"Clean" is the word to look for; say how many lines of the listing below contain it, and nothing else.
= Beginning of Section =
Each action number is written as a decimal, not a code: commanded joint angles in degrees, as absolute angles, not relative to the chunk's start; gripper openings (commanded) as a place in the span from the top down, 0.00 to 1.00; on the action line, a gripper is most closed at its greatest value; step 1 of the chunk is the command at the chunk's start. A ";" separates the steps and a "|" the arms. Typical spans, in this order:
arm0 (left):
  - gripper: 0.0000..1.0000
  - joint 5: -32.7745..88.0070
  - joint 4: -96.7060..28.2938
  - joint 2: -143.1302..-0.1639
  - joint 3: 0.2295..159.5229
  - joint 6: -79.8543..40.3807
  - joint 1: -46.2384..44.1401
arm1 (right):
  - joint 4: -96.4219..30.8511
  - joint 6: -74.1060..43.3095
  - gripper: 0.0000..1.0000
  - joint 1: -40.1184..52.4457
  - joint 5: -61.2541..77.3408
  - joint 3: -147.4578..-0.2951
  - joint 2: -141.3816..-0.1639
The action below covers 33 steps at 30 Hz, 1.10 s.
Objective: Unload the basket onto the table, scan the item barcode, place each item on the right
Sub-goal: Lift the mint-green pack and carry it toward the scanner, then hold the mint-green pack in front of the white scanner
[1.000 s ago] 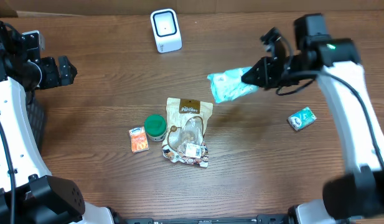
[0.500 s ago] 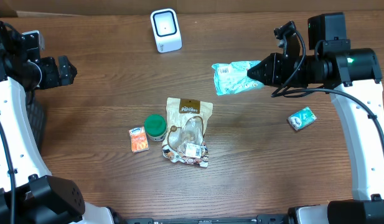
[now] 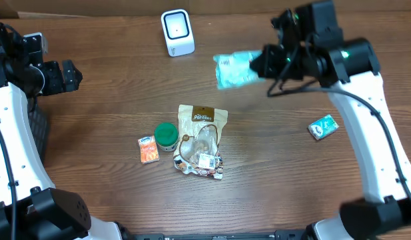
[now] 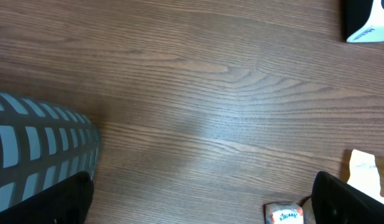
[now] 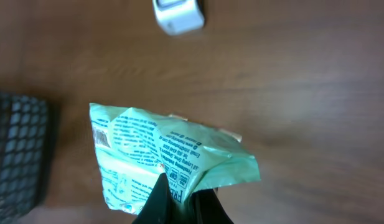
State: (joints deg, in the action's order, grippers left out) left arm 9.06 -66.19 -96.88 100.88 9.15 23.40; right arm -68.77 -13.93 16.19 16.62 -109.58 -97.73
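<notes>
Green packet (image 3: pixel 233 69) pinched at one crumpled end by right hand (image 3: pixel 257 65), closed tight on it, in the air to the right of scanner (image 3: pixel 177 32). Risk: floppy film sags or twists, barcode (image 5: pixel 101 137) misses the scanner window.

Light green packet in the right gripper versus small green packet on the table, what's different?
The light green packet is bigger and paler; the small green packet is darker teal. The light green packet is pinched by the right gripper; the small green packet lies on the table. Both are printed wrappers.
</notes>
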 commanded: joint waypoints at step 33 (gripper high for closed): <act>0.01 9.69 -66.15 -97.08 101.73 8.58 23.97 | 1.08 52.53 0.96 29.45 -22.35 -124.09 -135.79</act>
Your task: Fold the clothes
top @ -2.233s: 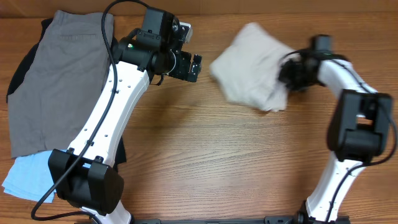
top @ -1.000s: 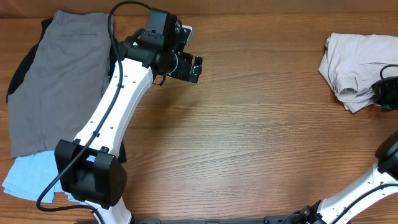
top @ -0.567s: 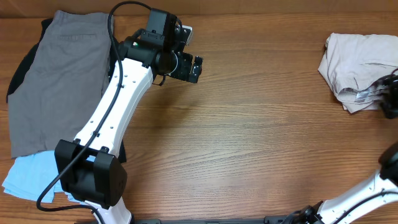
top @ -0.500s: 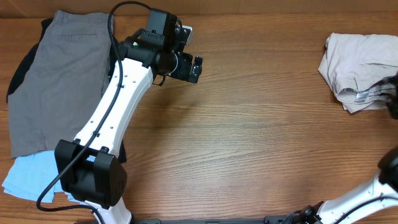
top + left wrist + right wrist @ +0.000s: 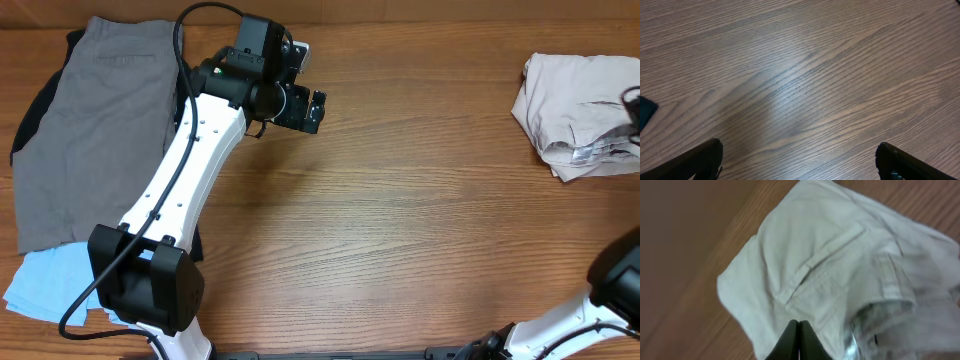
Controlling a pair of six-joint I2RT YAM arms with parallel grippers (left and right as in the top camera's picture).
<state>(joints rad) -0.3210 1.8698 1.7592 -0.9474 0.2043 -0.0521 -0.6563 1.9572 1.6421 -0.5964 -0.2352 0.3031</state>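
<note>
Where the table (image 5: 400, 230) runs out at its right end, the overhead view shows the light beige shorts (image 5: 575, 115) lying crumpled near the table's far edge. The right gripper (image 5: 633, 105) is only a dark sliver just beside them, cut off by the frame. At the table's left end the grey shorts (image 5: 90, 140) are spread flat. A black garment (image 5: 30, 120) shows from under their outer side, and the light-blue shorts (image 5: 40, 285) stick out beneath them toward the table's near edge. The left gripper (image 5: 315, 110) hangs over bare wood toward the table's far edge, well apart from every garment.

From the left wrist, the two fingers (image 5: 695, 160) sit in the lower corners, spread as wide as they go. Only table grain lies between them, and they hold nothing. A dark scrap at the table's left side is too small to name.

From the right wrist, the view is blurred. The fingers (image 5: 805, 340) are pressed flat together with no cloth seen between them. The beige shorts, a belt loop uppermost, fill the table below. Whether the tips touch the fabric I cannot tell.
</note>
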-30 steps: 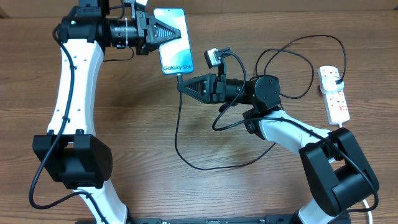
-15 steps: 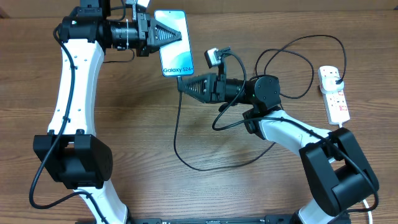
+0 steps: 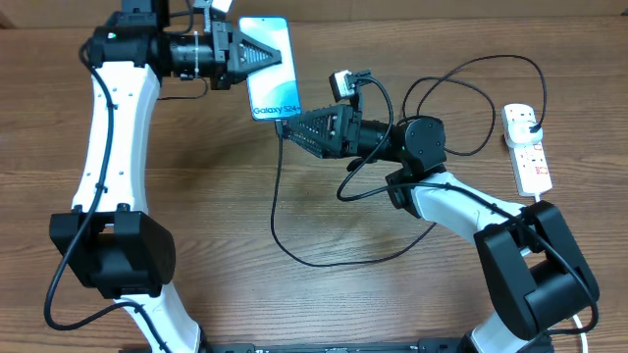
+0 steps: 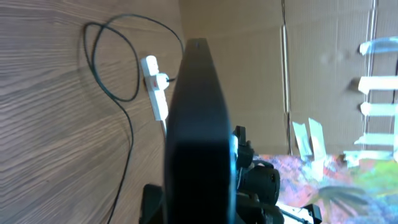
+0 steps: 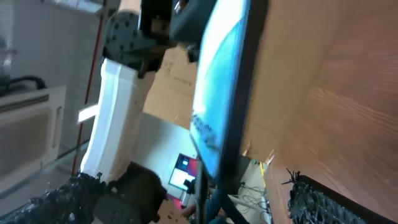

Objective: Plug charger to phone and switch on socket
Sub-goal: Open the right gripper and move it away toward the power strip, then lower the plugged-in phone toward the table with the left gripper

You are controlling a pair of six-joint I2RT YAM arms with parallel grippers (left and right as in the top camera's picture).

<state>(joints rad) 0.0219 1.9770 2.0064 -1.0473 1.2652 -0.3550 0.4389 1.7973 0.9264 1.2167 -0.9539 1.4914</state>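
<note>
My left gripper (image 3: 275,56) is shut on the phone (image 3: 275,93), holding it lifted at the back of the table with its light blue screen up. In the left wrist view the phone (image 4: 196,124) shows as a dark slab between the jaws. The charger's thin black cable (image 3: 277,211) drops from the phone's lower end, loops over the table and runs to the white socket (image 3: 528,147) at the right, where its black plug sits. My right gripper (image 3: 290,131) is open just below the phone's lower end. Its fingers (image 5: 81,193) stand wide on both sides of the cable (image 5: 214,205) and phone (image 5: 221,93).
The socket's white cord leaves the strip toward the table's right edge. The charger cable forms a wide loop (image 3: 324,257) in the middle of the wooden table (image 3: 216,245) and smaller loops (image 3: 461,98) near the right arm. Cardboard walls stand behind the table.
My right gripper has opened from shut, letting go of the connector at the phone's lower end. The left gripper has shifted the phone slightly left.
</note>
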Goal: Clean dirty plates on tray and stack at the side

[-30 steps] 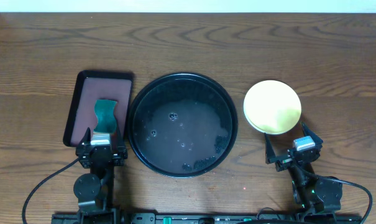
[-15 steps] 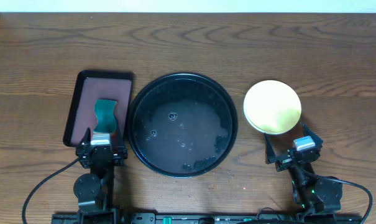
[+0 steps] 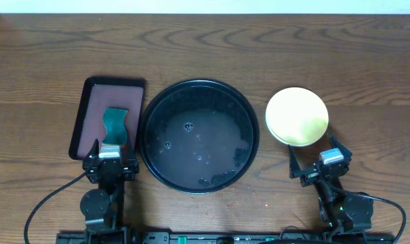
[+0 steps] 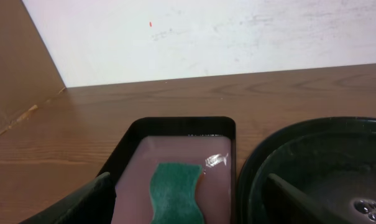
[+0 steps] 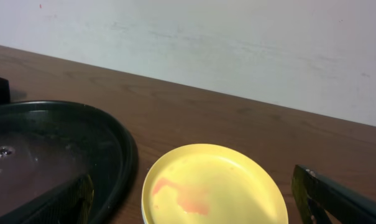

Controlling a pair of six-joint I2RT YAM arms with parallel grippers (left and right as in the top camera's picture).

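The wooden table (image 3: 205,47) carries the large round black tray (image 3: 218,115) at its middle, the tray's floor wet with droplets. The smaller maroon rectangular tray (image 3: 99,102) sits just to its left. Just right of the black tray, clear of its rim and directly on the wood, lies the pale yellow plate (image 3: 297,116) with a faint red smear, while a green sponge (image 3: 115,124) lies in the maroon tray's near half. The left gripper (image 3: 113,150) sits at the sponge's near end and the right gripper (image 3: 313,154) just near of the plate, both with fingers spread wide and holding nothing.
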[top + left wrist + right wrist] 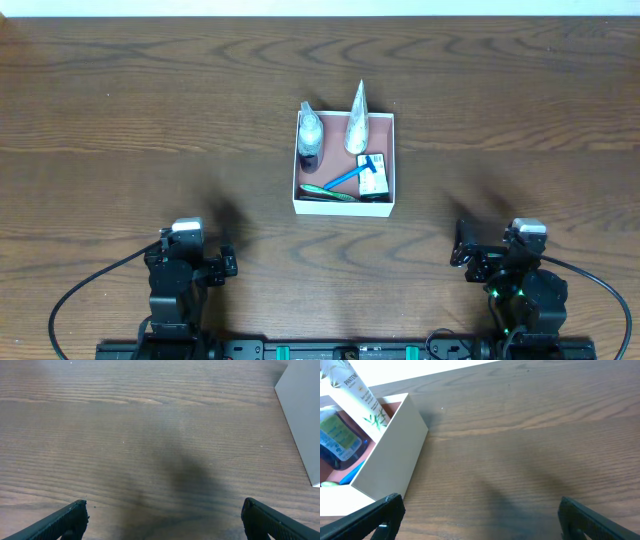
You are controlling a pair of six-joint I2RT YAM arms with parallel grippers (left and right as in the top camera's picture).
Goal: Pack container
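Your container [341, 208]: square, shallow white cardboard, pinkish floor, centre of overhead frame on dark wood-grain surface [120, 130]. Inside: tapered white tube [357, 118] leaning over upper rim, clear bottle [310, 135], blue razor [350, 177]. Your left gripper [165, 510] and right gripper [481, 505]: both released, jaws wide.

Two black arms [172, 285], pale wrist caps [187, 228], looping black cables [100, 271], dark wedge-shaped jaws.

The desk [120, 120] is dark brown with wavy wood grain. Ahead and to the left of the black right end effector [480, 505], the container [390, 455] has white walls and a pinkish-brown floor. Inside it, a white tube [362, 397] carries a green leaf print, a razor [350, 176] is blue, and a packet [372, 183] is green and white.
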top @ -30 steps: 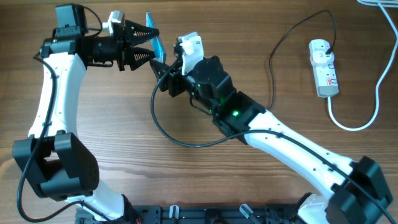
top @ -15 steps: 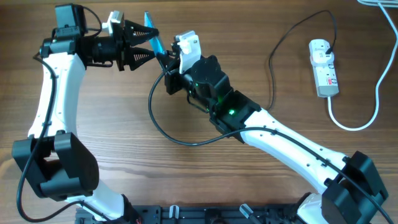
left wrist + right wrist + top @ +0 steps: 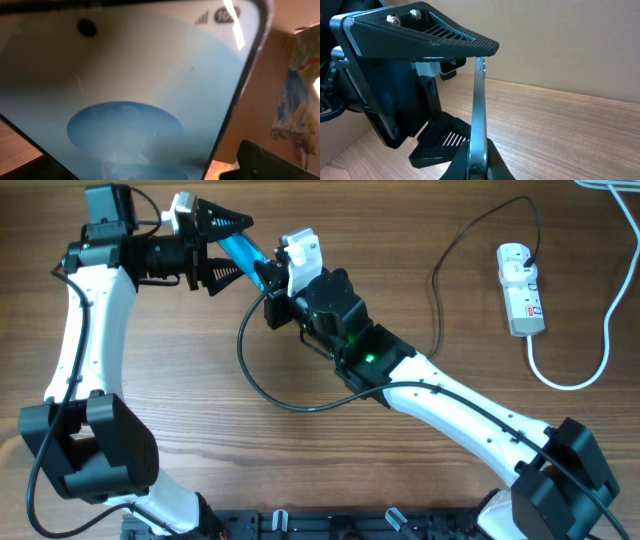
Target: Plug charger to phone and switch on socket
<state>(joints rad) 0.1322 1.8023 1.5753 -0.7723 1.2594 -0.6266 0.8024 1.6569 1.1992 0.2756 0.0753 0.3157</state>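
Observation:
The phone (image 3: 243,250), its light blue screen with a turquoise oval filling the left wrist view (image 3: 140,85), hangs above the table at the upper left. My right gripper (image 3: 268,276) is shut on its lower edge (image 3: 479,125), both fingers pressed against the thin body. My left gripper (image 3: 230,246) stands open around the phone, one finger (image 3: 420,30) above it and one finger (image 3: 442,142) below, apart from it. The black charger (image 3: 438,275) runs from the socket (image 3: 522,288) at the right, passes under my right arm and loops (image 3: 262,388) up toward the phone; its tip is hidden.
A thicker white cable (image 3: 572,378) curves from the socket toward the right edge of the wooden table (image 3: 180,370). My two arms meet over the upper left part of the table.
My left gripper has opened off the phone. My right gripper has shut on the phone's lower edge, and the phone has tilted so more of its blue face shows from above.

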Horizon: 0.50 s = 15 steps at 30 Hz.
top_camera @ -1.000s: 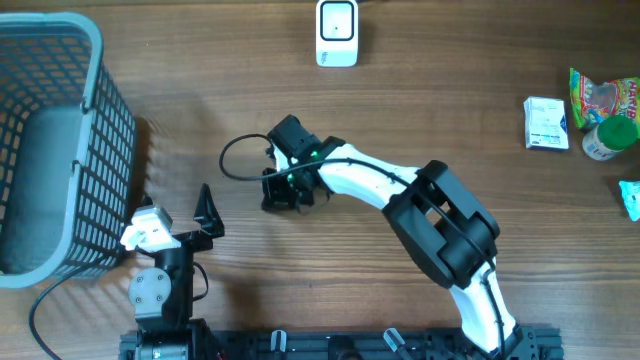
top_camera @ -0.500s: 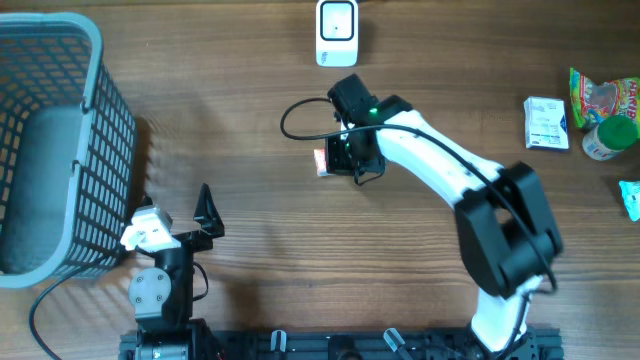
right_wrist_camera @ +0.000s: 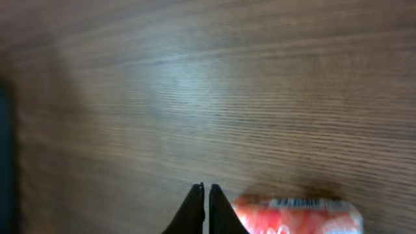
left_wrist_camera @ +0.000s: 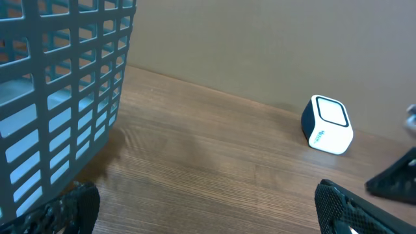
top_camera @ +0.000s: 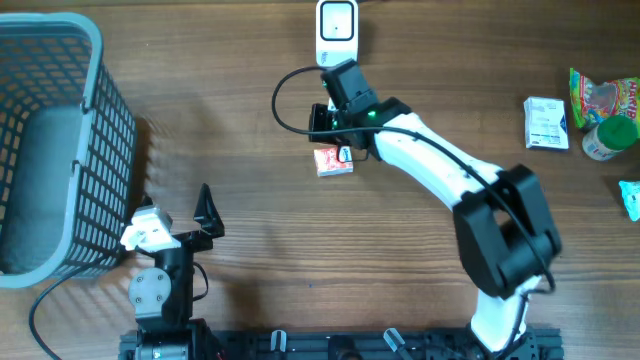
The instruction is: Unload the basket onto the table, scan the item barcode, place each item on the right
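The item, a small red and white packet [top_camera: 333,160], lies on the wooden table just below the white barcode scanner [top_camera: 337,32]. My right gripper [top_camera: 340,148] hovers over the packet's top edge. In the right wrist view its fingers [right_wrist_camera: 206,198] are pressed together with nothing between them, and the blurred packet [right_wrist_camera: 296,214] sits just to their right. My left gripper [top_camera: 178,215] rests at the front left, wide open and empty [left_wrist_camera: 208,218]. The scanner [left_wrist_camera: 327,123] also shows in the left wrist view.
A tall grey mesh basket [top_camera: 95,60] stands at the far left, close to my left arm. At the right edge lie a white box [top_camera: 546,123], a green snack bag [top_camera: 600,98] and a small bottle [top_camera: 608,140].
My right arm swung from the table's middle up and right toward the scanner. The packet now shows beside its fingers. The left arm has stayed still.
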Each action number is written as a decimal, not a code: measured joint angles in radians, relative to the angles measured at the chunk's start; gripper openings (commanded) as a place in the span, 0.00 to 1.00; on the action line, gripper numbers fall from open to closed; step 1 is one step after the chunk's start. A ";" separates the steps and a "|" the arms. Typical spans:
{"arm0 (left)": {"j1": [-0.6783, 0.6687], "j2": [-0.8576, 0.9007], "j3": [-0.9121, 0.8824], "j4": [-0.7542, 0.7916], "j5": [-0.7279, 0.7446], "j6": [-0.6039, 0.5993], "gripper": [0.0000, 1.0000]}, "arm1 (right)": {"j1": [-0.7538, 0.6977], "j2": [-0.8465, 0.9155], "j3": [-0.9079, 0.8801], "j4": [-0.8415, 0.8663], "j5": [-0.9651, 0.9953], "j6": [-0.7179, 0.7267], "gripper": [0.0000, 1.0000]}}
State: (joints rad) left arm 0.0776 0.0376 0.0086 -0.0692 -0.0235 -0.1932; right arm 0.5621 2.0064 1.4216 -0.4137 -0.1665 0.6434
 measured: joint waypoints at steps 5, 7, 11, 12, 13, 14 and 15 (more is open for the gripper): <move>0.000 0.000 0.000 0.000 0.000 0.000 1.00 | 0.000 0.095 -0.004 0.011 0.003 0.027 0.05; 0.000 0.000 0.000 0.000 0.000 0.000 1.00 | 0.000 0.112 -0.006 0.006 -0.009 0.029 0.05; 0.000 0.000 0.000 0.000 0.000 0.000 1.00 | 0.000 0.117 -0.008 -0.029 -0.123 -0.022 0.05; 0.000 0.000 0.000 0.000 0.000 0.000 1.00 | 0.000 0.117 -0.008 -0.053 -0.182 -0.053 0.05; 0.000 0.000 0.000 0.000 0.000 0.000 1.00 | 0.000 0.117 -0.007 -0.082 -0.228 -0.080 0.04; 0.000 0.000 0.000 0.000 0.000 0.000 1.00 | 0.000 0.117 -0.007 -0.127 -0.268 -0.108 0.05; 0.000 0.000 0.000 0.000 0.000 0.000 1.00 | 0.000 0.117 -0.008 -0.213 -0.309 -0.151 0.05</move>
State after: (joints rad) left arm 0.0776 0.0376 0.0082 -0.0692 -0.0235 -0.1936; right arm 0.5625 2.1239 1.4139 -0.6270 -0.4751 0.4919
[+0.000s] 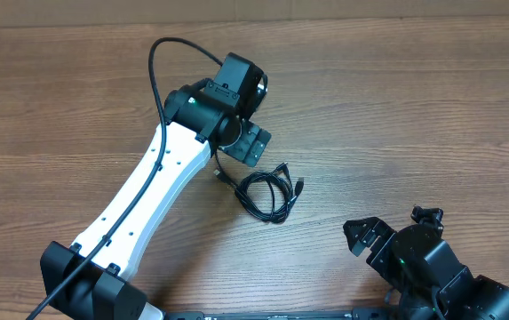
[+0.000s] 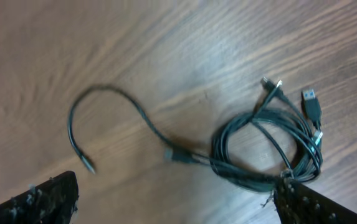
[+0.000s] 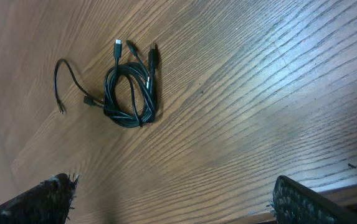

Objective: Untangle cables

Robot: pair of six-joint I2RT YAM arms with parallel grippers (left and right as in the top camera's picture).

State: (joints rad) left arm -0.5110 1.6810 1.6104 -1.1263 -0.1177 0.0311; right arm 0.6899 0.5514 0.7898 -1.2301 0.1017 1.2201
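This looks like a robotics lab or test bench, though little beyond the tabletop shows. A wood-grain table [image 1: 414, 107] fills every view; the white left arm [image 1: 147, 191] with exposed wiring [image 1: 154, 89] and the black right arm [image 1: 432, 267] reach over it, and a small bundle of cables [image 1: 267, 194] lies on it.

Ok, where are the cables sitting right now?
Overhead, the cables lie in one coiled bundle on the table near its middle, just beside the open left gripper and not touching it; the right gripper is farther away.
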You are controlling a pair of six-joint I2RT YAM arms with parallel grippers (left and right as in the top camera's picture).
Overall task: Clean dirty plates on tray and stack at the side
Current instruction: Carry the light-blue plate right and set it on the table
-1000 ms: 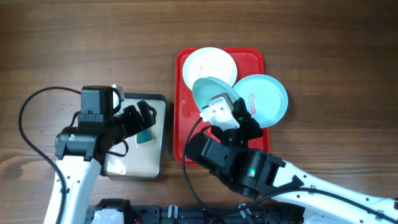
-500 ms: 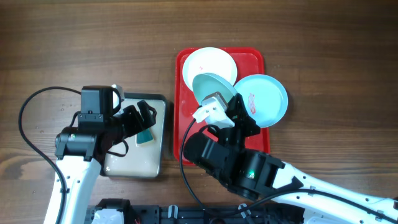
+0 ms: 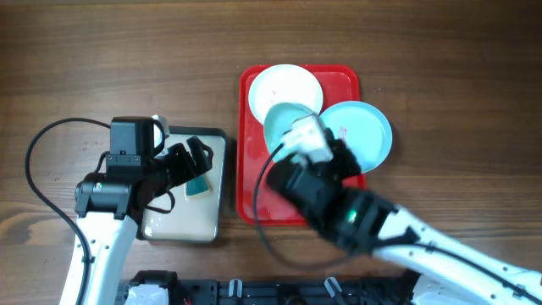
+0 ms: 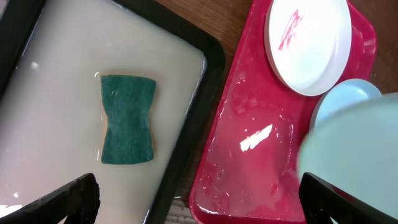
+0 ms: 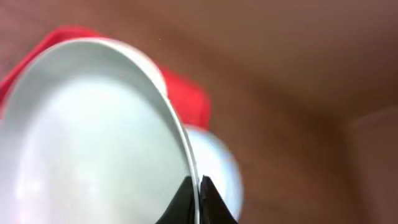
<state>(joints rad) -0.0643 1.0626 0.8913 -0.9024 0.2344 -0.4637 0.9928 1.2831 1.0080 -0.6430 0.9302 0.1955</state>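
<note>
Plate (image 5: 93,143), light blue, rim clamped between right fingers (image 5: 214,208), over tray (image 3: 252,144); left fingers (image 4: 62,202) spread wide.

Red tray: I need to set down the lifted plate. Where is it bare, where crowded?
Bare: the tray's wet near half, beside the pan. Crowded: the far end, with the white plate, the other blue plate overhanging the right rim, and the right gripper holding the lifted blue plate there.

Top-down overhead; close wrist views; shared tray (image 4: 249,124)
</note>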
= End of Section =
# Written reply:
2